Manipulating hole spins

Delft researchers have demonstrated that not just electron spins but also hole spins in semiconductors are good candidates for qubits, the information carriers in quantum computers.

In the future, quantum computers could perform calculations far faster than current computers. However, this requires a robust qubit that can rapidly be manipulated. Electrons and so-called ‘holes’ (the absence of an electron) have a magnetic moment. This magnetic moment, the ‘spin’, of electrons or holes can serve as a qubit. The two possible states of the spin (up or down) are then used to code information.

Most research to date has focused on electron spins as qubits. However, these rapidly lose the information stored. The spins of holes are potentially more stable but up until now it had not been possible to manipulate these.

Together with colleagues from FOM Foundation and TU Eindhoven, researchers from the faculty of Applied Sciences however have managed to electrically manipulate hole spins. The research was published online in Nature Nanotechnology on the 17th of February. The lead author is Dr. Vlad Pribiag (AS faculty).

The researchers managed to make nanowires containing both electron spins and hole spins. Using microwave radiation they could electrically fully reverse both types of spin, thereby changing the state of the qubits. This made a comparison between electron qubits and hole qubits possible.

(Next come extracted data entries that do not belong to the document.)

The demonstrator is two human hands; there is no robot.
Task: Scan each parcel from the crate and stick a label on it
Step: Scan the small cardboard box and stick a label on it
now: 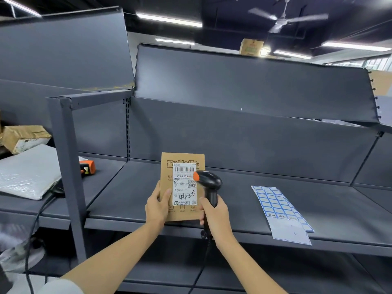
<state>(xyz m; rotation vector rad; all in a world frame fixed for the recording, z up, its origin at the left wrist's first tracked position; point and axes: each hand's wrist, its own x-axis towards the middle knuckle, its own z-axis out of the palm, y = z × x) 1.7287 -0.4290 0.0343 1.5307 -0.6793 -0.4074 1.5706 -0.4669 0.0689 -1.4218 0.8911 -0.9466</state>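
Dark grey metal shelf (244, 200), blue-bordered label sheet (280, 213) lying right. Left hand (158, 205) gripping flat brown cardboard parcel (182, 185) upright above shelf; right hand (214, 215) gripping black orange-tipped barcode scanner (209, 187) at parcel's white shipping label (185, 183).

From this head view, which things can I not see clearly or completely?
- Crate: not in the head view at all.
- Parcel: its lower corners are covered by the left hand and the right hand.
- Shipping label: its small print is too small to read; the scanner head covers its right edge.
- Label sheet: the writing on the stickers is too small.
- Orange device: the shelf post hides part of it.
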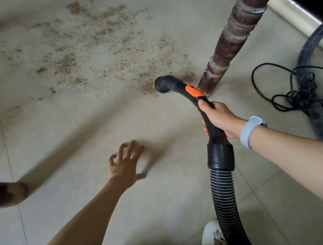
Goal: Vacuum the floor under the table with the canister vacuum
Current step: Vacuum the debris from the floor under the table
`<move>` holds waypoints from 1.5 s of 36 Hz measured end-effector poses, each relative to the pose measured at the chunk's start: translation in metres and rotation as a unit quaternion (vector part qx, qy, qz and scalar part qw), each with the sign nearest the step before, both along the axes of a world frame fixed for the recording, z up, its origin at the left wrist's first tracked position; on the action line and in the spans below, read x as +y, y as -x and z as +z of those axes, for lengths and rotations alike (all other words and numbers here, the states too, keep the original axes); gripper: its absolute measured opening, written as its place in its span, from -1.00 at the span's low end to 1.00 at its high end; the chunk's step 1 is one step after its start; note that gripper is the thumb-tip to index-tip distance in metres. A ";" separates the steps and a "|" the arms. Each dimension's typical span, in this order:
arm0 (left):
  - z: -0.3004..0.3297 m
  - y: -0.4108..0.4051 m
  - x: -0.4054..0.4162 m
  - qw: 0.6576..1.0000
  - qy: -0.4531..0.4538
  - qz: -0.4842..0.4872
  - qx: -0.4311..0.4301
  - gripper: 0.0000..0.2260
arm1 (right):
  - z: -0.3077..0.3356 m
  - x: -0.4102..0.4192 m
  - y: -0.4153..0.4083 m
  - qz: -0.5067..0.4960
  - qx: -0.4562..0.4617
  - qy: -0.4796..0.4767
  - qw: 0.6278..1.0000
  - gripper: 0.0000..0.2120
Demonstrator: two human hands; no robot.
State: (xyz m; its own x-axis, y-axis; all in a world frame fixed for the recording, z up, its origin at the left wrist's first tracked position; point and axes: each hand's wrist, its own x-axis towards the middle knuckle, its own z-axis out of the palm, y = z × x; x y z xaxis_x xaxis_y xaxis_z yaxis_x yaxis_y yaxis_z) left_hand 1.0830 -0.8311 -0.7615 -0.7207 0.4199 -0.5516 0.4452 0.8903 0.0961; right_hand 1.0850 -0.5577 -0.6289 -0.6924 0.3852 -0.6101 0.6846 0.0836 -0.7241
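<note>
The vacuum handle (204, 109) is grasped by the right hand (219, 118), its nozzle (163, 84) beside the table leg (229, 39), at the sawdust (92, 40); the left hand (126, 163) is released, fingers spread.

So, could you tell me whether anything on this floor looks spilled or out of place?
Yes: brown sawdust-like debris is scattered over the pale tiles, thickest left of the table leg. The hose nozzle, held by the right hand, sits at its near edge. A black cord lies tangled at right.
</note>
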 end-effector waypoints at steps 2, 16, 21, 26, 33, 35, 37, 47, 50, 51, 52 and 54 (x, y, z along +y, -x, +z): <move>0.000 0.000 0.000 1.000 -0.003 0.001 0.002 -0.16 | 0.000 -0.001 0.000 0.001 -0.002 0.008 1.000 -0.70; -0.001 0.000 0.000 1.000 -0.004 0.001 0.006 -0.16 | 0.002 0.003 -0.005 0.005 -0.016 0.020 1.000 -0.69; -0.001 0.000 0.000 1.000 -0.003 0.000 0.006 -0.15 | 0.004 0.004 -0.009 0.020 -0.014 0.012 1.000 -0.70; 0.000 0.000 0.001 1.000 -0.005 0.003 0.003 -0.15 | 0.004 0.002 -0.012 0.047 -0.016 0.000 0.999 -0.71; 0.003 -0.001 0.003 1.000 -0.006 0.002 0.000 -0.18 | -0.001 -0.003 -0.006 0.049 -0.014 -0.018 0.999 -0.71; 0.003 -0.001 0.003 1.000 -0.008 0.001 0.004 -0.18 | -0.002 -0.006 0.001 0.043 -0.011 -0.026 0.999 -0.71; 0.003 -0.001 0.002 1.000 -0.010 0.001 0.006 -0.18 | -0.003 -0.009 0.009 0.035 -0.010 -0.039 0.999 -0.70; 0.002 -0.001 0.001 1.000 -0.015 0.003 0.004 -0.20 | -0.002 -0.018 0.038 0.012 -0.011 -0.021 1.000 -0.71; 0.001 -0.001 0.001 1.000 -0.018 0.004 0.002 -0.19 | -0.001 -0.016 0.032 0.025 -0.014 -0.010 1.000 -0.70; 0.001 -0.002 0.001 1.000 -0.018 0.004 0.003 -0.19 | 0.000 -0.015 0.029 0.029 -0.016 -0.009 0.999 -0.70; 0.001 -0.002 0.001 1.000 -0.018 0.004 0.005 -0.18 | 0.001 -0.014 0.026 0.031 -0.020 -0.009 0.999 -0.70; 0.001 -0.002 0.001 1.000 -0.020 0.005 0.005 -0.19 | 0.002 -0.011 0.019 0.029 -0.026 -0.001 0.999 -0.70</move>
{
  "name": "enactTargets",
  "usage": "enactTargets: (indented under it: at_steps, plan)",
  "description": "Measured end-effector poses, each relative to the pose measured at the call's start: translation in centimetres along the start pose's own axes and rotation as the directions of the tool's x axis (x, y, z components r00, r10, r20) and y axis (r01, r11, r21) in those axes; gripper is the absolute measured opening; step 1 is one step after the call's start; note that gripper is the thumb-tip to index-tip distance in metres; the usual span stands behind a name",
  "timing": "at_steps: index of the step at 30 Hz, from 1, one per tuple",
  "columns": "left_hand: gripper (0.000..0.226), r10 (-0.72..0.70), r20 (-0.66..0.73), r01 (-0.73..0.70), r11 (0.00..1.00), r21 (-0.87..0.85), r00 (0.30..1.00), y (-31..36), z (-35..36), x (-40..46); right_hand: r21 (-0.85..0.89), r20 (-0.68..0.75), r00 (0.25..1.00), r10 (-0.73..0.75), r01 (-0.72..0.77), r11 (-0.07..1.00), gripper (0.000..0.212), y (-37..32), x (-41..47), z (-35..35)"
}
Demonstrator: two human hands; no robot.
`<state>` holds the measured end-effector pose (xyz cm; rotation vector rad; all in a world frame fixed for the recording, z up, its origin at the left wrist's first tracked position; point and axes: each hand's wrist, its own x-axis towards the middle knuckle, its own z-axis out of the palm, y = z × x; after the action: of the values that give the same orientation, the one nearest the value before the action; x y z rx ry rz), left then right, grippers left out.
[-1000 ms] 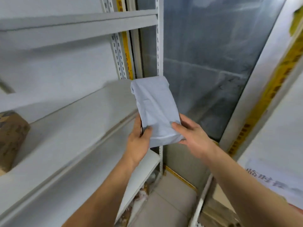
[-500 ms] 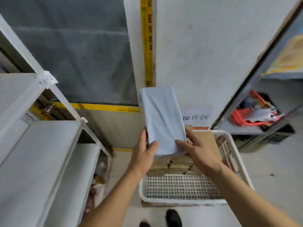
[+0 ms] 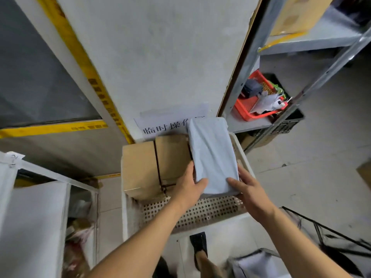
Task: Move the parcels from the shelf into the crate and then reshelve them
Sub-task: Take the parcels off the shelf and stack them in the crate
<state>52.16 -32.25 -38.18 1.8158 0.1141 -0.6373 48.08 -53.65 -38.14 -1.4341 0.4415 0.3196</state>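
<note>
Both hands, left (image 3: 188, 187) and right (image 3: 248, 189), grip a grey parcel (image 3: 212, 155) over the crate (image 3: 192, 215); two boxes (image 3: 154, 165) already inside, beside the left hand; reshelving remains.

Matt plastic-wrapped parcel (image 3: 212, 155), brown cardboard box (image 3: 154, 167), perforated white plastic crate (image 3: 200, 215)
</note>
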Motion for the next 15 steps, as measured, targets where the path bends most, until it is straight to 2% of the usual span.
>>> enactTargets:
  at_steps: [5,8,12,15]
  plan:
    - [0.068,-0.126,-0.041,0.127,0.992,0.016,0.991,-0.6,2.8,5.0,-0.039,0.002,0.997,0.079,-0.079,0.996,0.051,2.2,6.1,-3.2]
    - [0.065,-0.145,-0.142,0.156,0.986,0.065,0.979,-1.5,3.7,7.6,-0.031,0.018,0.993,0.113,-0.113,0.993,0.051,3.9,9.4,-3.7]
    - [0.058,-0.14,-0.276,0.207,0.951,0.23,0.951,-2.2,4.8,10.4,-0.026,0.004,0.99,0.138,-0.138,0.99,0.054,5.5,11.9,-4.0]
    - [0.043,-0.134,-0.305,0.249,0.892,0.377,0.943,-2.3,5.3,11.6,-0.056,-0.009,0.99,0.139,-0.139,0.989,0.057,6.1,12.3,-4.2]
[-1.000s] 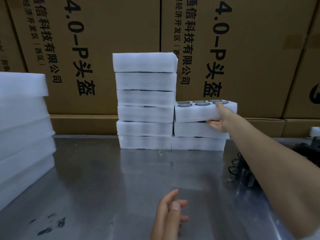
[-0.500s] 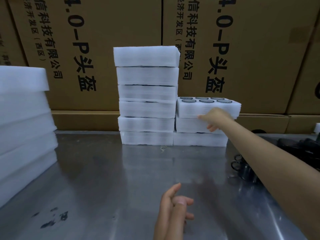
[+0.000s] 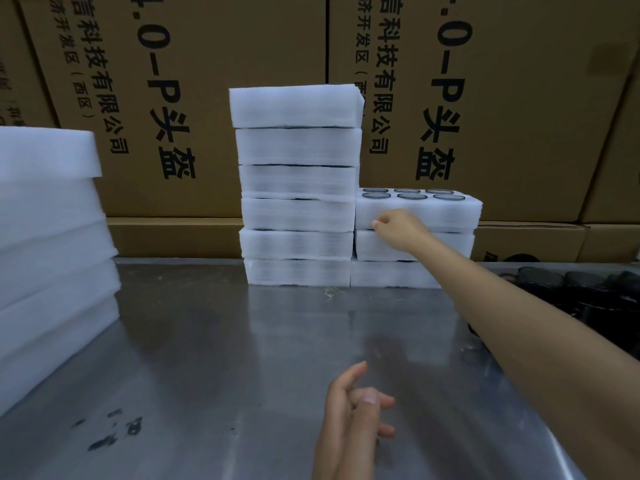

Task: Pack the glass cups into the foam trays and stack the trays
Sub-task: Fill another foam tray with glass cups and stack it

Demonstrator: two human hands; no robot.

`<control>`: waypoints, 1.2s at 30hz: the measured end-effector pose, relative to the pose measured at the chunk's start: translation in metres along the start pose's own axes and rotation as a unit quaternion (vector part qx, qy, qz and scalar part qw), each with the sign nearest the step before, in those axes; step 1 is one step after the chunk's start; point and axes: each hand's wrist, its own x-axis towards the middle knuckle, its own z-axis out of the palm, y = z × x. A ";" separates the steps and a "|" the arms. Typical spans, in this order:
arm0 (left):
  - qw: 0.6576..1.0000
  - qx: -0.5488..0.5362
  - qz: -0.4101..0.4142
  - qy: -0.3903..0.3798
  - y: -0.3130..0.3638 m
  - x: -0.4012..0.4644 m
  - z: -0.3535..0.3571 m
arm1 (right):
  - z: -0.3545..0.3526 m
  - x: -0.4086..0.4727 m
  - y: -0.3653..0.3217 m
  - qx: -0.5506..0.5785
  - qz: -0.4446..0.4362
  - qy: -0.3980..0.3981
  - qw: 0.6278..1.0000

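A white foam tray (image 3: 446,211) with several glass cups (image 3: 412,195) in its holes lies on top of a short stack of two trays (image 3: 381,277) at the back of the steel table. My right hand (image 3: 396,226) reaches out and touches the front face of this top tray near its left end, fingers bent, gripping nothing. To the left of it stands a taller stack of several filled trays (image 3: 298,181). My left hand (image 3: 349,420) hovers low over the table's near edge, fingers relaxed and empty.
A pile of foam trays (image 3: 52,237) fills the left edge. Dark loose glass cups (image 3: 588,296) sit at the right behind my forearm. Printed cardboard boxes (image 3: 207,98) wall off the back. The steel table (image 3: 225,358) lies between the stacks and me.
My right hand let go of the top tray's right end and slid left along its front face. The tray now lies flat and squared on the short stack.
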 end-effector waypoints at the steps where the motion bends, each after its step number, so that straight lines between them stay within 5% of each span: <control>1: 1.000 -0.002 0.002 0.000 0.000 0.001 0.000 | 0.001 -0.003 0.005 0.022 0.007 0.021 1.000; 6: 1.000 -0.015 0.012 0.001 0.001 -0.002 0.001 | 0.027 -0.042 0.014 0.106 0.030 0.086 0.990; 12: 0.999 -0.028 0.024 0.019 0.002 -0.007 0.004 | 0.083 -0.122 0.010 0.264 0.039 0.065 0.961; 23: 0.995 -0.053 0.027 0.083 0.011 -0.037 0.005 | 0.040 -0.272 0.017 0.323 0.069 0.075 0.941; 29: 0.999 -0.041 0.008 -0.027 0.015 -0.099 -0.004 | 0.019 -0.343 0.000 0.304 0.063 0.070 0.948; 36: 0.941 0.253 0.103 -0.200 0.018 -0.131 -0.049 | 0.022 -0.394 -0.031 0.066 0.012 -0.031 0.997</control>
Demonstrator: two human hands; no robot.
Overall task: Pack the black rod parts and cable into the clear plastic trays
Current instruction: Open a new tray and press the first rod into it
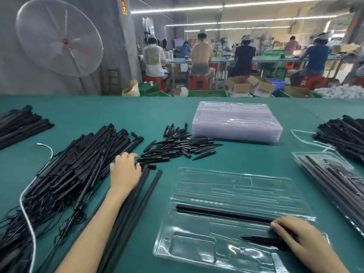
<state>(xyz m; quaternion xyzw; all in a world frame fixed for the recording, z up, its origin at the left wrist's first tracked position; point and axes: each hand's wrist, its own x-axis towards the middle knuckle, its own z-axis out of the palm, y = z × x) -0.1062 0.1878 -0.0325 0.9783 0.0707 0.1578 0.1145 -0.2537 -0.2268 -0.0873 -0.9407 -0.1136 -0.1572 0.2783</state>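
Observation:
An open clear plastic tray (226, 184) lies in front of me on the green table. A long black rod (222, 212) lies across its middle slots. My right hand (293, 236) rests on the tray's right side, fingers curled over a black pointed spike (258, 239) and touching the rod's end. My left hand (125, 170) reaches to the left of the tray, fingers bent down onto the edge of a heap of black rods with cables (78, 166). Loose long rods (136, 200) lie beside my left forearm.
A pile of short black spikes (177, 146) sits mid-table. A stack of clear trays (236, 123) stands behind it. A packed tray (331, 178) lies at the right, with more black rods (344, 134) beyond it and another bundle (19, 123) at far left. Workers sit in the background.

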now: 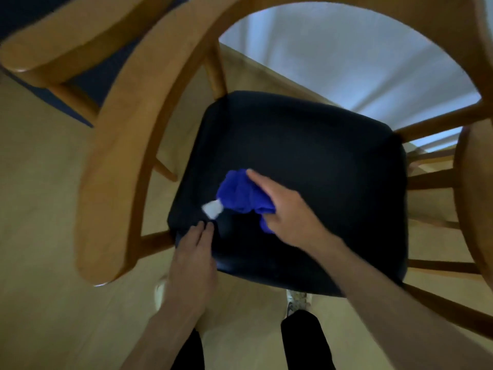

Hole spins have various advantages compared to electron spins. Therefore with the manipulation of hole spins the researchers have developed a highly promising new qubit system. “Hole spins have the potential to retain quantum information for longer and can be more quickly manipulated,” says Pribiag in a press release. “Furthermore, the manipulation of both hole spins and electron spins might make it possible to exchange quantum information over large distances.”

The research was partly financed by the FOM Foundation, NWO and the European Research Council (ERC). Pribiag received a Veni grant from NWO for this research.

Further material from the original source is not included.